The ₤1million the PCA will give up is around half of the domestic player prize pool for 2020 and will support the implementation of the County Partnership Agreement, providing support to cricketers who leave the game from this year and beyond.
Following the PCA’s announcement of the support package, Essex, the winners of last year’s championship and T20 Blast, confirmed they would be furloughing their playing staff along with the majority of off-field personnel.
Glamorgan also announced they had placed all playing staff and coaches on furlough, alongside non-playing staff at the club till the end of May. Senior members of staff will take a salary cut of up to 25 percent.

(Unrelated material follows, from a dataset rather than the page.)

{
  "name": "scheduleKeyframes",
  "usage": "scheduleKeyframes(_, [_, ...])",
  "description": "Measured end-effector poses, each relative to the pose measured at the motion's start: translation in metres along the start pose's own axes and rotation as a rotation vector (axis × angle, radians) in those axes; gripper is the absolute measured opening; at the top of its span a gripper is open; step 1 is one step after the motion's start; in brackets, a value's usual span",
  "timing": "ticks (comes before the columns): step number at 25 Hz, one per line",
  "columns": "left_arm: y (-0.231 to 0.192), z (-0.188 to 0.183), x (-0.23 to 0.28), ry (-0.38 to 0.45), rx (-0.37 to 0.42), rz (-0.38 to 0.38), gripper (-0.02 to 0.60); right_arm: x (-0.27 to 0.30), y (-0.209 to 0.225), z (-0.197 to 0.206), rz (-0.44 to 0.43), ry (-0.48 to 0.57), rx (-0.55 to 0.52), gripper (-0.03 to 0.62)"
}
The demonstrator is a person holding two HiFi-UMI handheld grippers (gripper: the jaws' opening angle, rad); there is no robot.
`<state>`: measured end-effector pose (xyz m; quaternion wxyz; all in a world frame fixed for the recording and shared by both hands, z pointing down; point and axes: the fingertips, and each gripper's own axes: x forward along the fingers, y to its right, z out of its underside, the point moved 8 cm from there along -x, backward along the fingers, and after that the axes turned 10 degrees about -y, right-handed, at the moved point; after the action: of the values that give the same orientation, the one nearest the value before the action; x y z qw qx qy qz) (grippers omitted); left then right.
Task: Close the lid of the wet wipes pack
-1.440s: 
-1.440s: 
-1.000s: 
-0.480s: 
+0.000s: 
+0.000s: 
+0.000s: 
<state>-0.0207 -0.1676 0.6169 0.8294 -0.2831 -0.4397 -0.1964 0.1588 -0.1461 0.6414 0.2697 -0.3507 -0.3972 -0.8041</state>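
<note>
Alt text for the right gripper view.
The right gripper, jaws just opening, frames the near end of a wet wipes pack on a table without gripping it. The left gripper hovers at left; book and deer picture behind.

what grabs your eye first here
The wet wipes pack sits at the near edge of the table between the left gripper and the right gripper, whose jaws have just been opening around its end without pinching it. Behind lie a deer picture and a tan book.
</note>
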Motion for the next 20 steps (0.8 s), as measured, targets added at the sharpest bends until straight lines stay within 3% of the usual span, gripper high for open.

Chief executive Hugh Morris said in a statement on the club’s website: “This is not a decision that the club has taken lightly; however, it’s a necessary one to help protect the jobs of all the staff at Glamorgan.
“We are extremely grateful to all members of staff for recognizing the challenges to the finances of the club and willingly engaging in the measures taken to help protect the future of Glamorgan.
Some other counties have followed similar measures, with Kent turning to the Government’s job retention scheme for the majority of their playing staff members. Captain Sam Billings stays on staff to help with the club’s community work but has agreed on a pay cut.
Derbyshire state they will “operate with a skeleton staff working remotely” while Leicestershire has furloughed the majority of their staff for three weeks.